**WHAT THE TASK ASKS**
Find the line with "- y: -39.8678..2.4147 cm" in the records below. Copy it and every line after it, up to and including the line with "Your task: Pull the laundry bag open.".

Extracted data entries
++++++++++
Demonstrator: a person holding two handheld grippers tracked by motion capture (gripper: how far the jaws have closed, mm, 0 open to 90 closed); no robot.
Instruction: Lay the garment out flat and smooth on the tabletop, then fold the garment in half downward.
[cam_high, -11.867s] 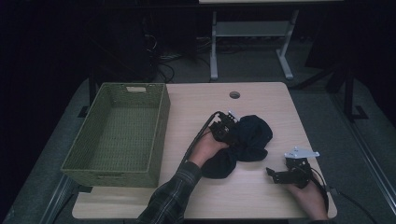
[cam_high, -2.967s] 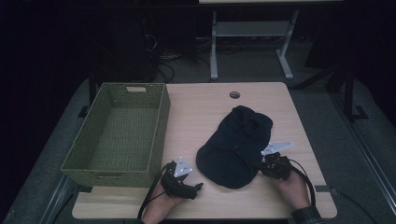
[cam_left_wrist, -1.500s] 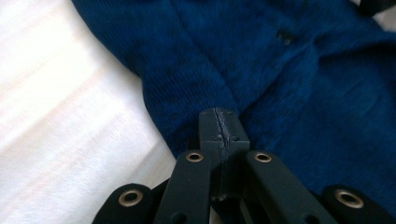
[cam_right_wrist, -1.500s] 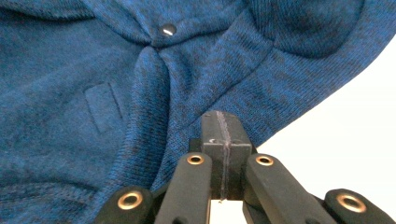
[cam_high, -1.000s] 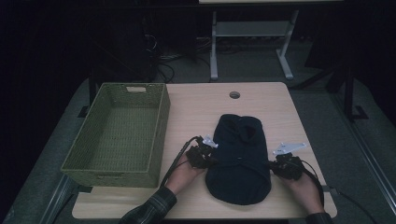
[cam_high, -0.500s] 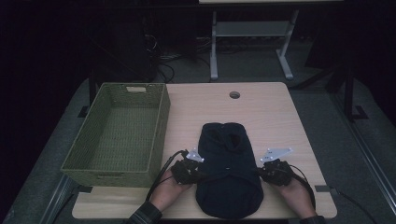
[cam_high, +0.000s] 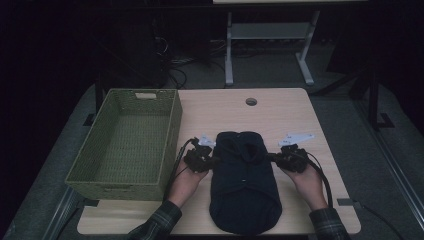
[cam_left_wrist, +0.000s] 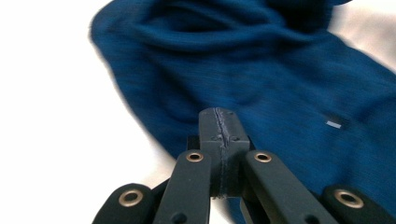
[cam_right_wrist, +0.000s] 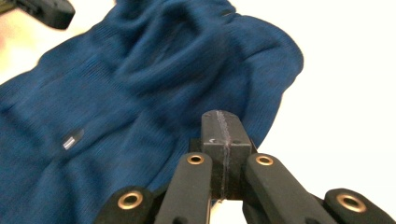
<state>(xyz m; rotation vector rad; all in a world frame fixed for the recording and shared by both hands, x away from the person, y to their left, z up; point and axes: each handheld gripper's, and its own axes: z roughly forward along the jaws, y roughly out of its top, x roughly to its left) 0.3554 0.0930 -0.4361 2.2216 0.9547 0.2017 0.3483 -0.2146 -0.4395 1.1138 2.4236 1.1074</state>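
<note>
Small unreadable tag (cam_left_wrist: 333, 123) on blue garment (cam_high: 244, 180); flanked by left gripper (cam_high: 210, 161) and right gripper (cam_high: 272, 157), jaws fully closed, empty.

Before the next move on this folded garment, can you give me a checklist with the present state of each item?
1. Dark blue knitted garment lies flat on the light wooden table, folded into a narrow strip: ok.
2. Left gripper shut beside the garment's left edge, nothing clamped in the left gripper view: ok.
3. Right gripper shut at the right edge; whether cloth is pinched: cannot tell.
4. Green woven basket stands left of the garment, with room inside: ok.
5. Garment's near end reaches the table's front edge: not ok, it may slip off.
6. Cables clear of the cloth: ok.
</note>
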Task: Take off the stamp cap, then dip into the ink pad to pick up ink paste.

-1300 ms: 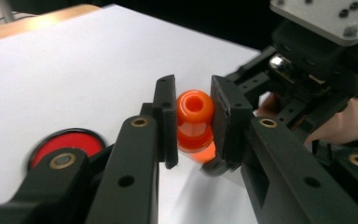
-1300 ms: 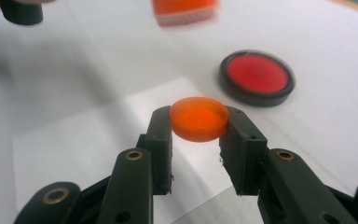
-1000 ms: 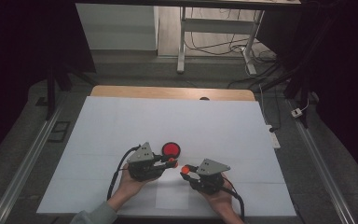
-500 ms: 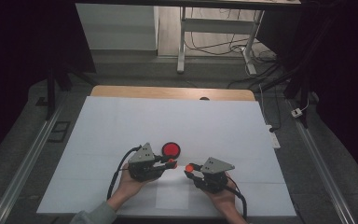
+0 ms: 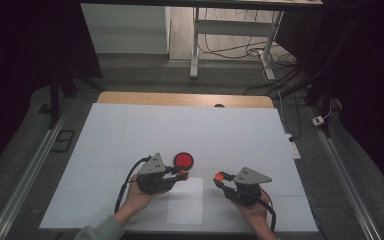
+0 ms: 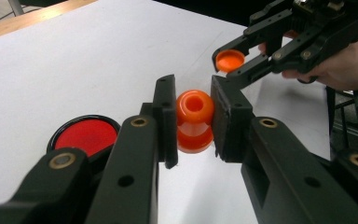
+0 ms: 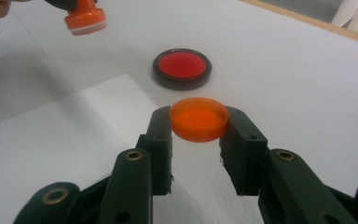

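My left gripper [image 6: 193, 122] [image 5: 181, 175] is shut on an orange stamp [image 6: 194, 119], gripped by its spool-shaped handle, above the white table sheet [image 5: 130, 135]. My right gripper [image 7: 198, 128] [image 5: 221, 178] is shut on the stamp's round orange cap [image 7: 198, 118] [image 6: 230, 60], held to the right of the stamp with a gap between them. The stamp [image 7: 85, 18] also shows at the upper left of the right gripper view. A round black ink pad with a red face [image 5: 183, 160] [image 6: 86, 135] [image 7: 182, 67] lies on the table just behind the left gripper.
A white sheet of paper [image 5: 185, 201] lies between the two hands near the front edge. A wooden strip [image 5: 180, 99] runs along the table's far edge. Beyond it stand a metal frame [image 5: 230, 45] and loose cables on the floor.
My right gripper has moved to the right with the orange cap, widening the gap to the stamp. The left gripper has stayed in place.
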Action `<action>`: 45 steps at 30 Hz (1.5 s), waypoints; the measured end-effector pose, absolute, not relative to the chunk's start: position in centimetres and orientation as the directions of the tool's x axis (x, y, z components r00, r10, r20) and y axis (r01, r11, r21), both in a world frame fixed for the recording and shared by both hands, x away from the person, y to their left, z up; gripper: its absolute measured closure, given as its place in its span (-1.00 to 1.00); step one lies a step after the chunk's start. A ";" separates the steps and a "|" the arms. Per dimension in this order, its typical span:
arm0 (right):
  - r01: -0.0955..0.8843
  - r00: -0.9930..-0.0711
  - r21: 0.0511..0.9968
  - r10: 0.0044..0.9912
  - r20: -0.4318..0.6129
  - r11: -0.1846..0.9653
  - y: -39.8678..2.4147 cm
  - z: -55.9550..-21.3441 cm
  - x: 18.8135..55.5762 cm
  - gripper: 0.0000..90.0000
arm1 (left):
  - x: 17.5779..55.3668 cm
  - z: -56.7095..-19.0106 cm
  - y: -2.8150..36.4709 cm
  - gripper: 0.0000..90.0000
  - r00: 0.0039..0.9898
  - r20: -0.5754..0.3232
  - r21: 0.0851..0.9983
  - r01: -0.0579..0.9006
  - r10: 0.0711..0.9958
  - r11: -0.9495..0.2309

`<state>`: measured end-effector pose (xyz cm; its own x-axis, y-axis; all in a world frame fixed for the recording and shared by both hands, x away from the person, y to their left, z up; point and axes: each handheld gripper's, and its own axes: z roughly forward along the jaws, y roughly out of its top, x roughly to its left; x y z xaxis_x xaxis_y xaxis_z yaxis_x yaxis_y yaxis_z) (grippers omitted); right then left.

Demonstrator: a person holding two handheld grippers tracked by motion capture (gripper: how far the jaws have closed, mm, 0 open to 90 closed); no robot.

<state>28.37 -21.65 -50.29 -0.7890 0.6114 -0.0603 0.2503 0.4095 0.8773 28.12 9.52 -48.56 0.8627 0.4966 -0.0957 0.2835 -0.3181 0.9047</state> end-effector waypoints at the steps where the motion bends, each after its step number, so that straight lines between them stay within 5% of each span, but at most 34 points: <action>1: 0.251 -0.786 0.878 0.616 -0.061 0.407 -21.9 -50.2 28.4 0.43 | 28.1 -48.6 9.5 0.62 0.863 -0.097 0.904 0.284 0.496 -0.318; 29: 0.307 -0.659 0.897 0.751 -0.039 0.316 -29.8 -49.3 27.2 0.43 | 28.3 -47.9 10.8 0.62 0.847 -0.091 0.908 0.287 0.524 -0.307; 45: 0.317 -0.663 0.897 0.749 -0.024 0.309 -30.1 -49.5 27.8 0.43 | 28.5 -47.9 10.7 0.62 0.842 -0.090 0.904 0.293 0.532 -0.311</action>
<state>27.78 -30.12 -49.47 -0.6627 0.7485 -0.0238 0.3171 0.3093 0.8965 28.48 10.70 -47.93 0.8421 0.5318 -0.0898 0.2930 -0.3113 0.9040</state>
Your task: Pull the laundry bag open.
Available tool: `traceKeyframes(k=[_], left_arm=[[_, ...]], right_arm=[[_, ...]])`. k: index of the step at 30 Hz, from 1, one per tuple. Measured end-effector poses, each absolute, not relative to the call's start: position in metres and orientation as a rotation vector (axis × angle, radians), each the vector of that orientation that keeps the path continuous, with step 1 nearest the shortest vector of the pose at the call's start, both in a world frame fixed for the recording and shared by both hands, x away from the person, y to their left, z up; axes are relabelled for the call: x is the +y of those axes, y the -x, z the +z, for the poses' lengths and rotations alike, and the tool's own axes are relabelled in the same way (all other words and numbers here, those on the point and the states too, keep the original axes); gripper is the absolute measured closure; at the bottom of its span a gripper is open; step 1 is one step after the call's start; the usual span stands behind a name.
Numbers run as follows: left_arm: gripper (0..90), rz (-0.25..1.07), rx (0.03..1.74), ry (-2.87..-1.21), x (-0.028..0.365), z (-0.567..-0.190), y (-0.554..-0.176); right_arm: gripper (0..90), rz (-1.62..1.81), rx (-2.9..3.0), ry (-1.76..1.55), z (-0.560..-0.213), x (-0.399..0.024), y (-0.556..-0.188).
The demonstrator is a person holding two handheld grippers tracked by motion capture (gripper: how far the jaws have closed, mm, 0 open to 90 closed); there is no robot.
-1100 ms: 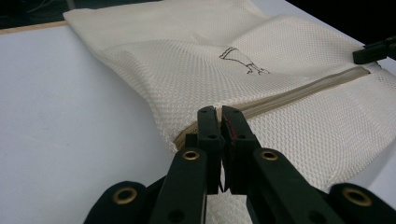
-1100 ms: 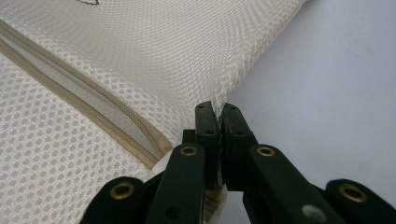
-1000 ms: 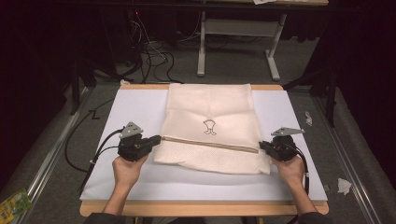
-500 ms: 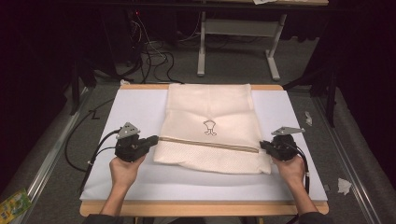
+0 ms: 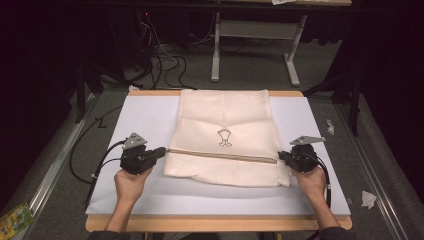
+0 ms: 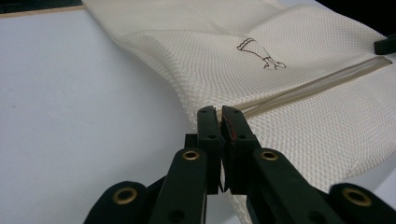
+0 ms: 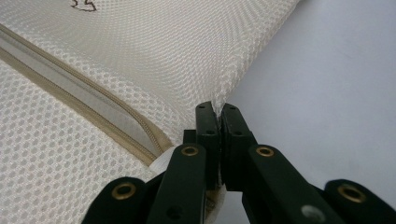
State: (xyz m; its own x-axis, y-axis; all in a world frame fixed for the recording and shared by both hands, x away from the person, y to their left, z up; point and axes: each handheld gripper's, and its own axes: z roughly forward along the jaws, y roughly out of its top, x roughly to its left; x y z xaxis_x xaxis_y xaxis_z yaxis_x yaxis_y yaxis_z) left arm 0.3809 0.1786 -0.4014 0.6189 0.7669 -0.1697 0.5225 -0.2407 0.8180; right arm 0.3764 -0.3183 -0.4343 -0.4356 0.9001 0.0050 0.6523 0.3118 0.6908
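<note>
High view: cream mesh zippered laundry bag [image 5: 225, 140] flat on white-topped table [image 5: 145, 120]. Left gripper [image 5: 159, 152], right gripper [image 5: 283, 156]: forearms low, level, fingers clamped on the bag's opposite side edges at the zipper [image 5: 222, 155].

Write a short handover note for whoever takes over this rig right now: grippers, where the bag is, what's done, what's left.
Left gripper: shut on the mesh bag at its left edge, by the zipper end.
Right gripper: shut on the bag's right edge, near the zipper's other end.
Bag: flat on the white table, zipper closed as far as can be seen.
Done: both side edges gripped.
Left: probably lifting or folding the bag; not yet begun.
</note>
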Motion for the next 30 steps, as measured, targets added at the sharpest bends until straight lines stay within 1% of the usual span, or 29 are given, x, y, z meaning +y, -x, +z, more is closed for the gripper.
traceKeyframes(k=[2,4,13,17,27,30], left_arm=[[87.1,0.345,1.033,-1.927,0.178,-0.402,-0.381],[87.0,0.388,1.039,-1.955,0.177,-0.402,-0.380],[86.9,0.392,1.033,-1.952,0.178,-0.400,-0.374],[86.9,0.404,1.052,-1.985,0.177,-0.403,-0.375],[86.8,0.370,1.051,-1.974,0.177,-0.405,-0.371],[86.6,0.333,1.058,-1.954,0.181,-0.408,-0.369]], right_arm=[[89.2,0.883,2.205,-1.387,-0.434,-0.318,-0.376],[89.1,0.880,2.207,-1.387,-0.435,-0.319,-0.377],[88.8,0.932,2.191,-1.402,-0.433,-0.321,-0.376],[89.1,0.915,2.190,-1.398,-0.433,-0.319,-0.376],[88.3,0.932,2.200,-1.405,-0.434,-0.318,-0.374],[88.0,0.945,2.206,-1.415,-0.438,-0.319,-0.371]])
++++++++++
**COMPLETED TASK**
  - y: -39.8678..2.4147 cm
  - z: -55.9550..-21.3441 cm
  - x: 18.8135..55.5762 cm
  - gripper: 0.0000..90.0000
arm1 (left):
  - x: 17.5779..55.3668 cm
  - z: -56.7095..-19.0106 cm
  - y: -2.8150..36.4709 cm
  - gripper: 0.0000..90.0000
  - r00: 0.0039..0.9898
  - r20: -0.5754..0.3232
  - r21: 0.0851..0.9983
  - r01: -0.0579..0.9006
  - r10: 0.0711..0.9958
  - r11: -0.9495..0.2309

`<state>`: measured end-effector pose (xyz cm; its own x-axis, y-axis; all in a world frame fixed for the recording and shared by both hands, x away from the person, y to their left, z up; point and axes: each handheld gripper's, and its own axes: z roughly forward along the jaws, y roughly out of its top, x roughly to its left; x y z xaxis_x xaxis_y xaxis_z yaxis_x yaxis_y yaxis_z) (grippers omitted); right then left.

Demonstrator: a person holding two handheld grippers tracked by motion capture (gripper: how far the jaws have closed, mm, 0 open to 90 closed); no robot.

<state>28.37 -21.65 -50.29 -0.7890 0.6114 -0.0603 0.2503 0.4095 0.8773 28.12 9.52 -48.56 0.8627 0.4966 -0.0957 0.2835 -0.3181 0.9047</state> end-effector waypoints at the steps where the motion bends, each after its step number, so that straight lines between them stay within 5% of each span, but at most 34 points: <action>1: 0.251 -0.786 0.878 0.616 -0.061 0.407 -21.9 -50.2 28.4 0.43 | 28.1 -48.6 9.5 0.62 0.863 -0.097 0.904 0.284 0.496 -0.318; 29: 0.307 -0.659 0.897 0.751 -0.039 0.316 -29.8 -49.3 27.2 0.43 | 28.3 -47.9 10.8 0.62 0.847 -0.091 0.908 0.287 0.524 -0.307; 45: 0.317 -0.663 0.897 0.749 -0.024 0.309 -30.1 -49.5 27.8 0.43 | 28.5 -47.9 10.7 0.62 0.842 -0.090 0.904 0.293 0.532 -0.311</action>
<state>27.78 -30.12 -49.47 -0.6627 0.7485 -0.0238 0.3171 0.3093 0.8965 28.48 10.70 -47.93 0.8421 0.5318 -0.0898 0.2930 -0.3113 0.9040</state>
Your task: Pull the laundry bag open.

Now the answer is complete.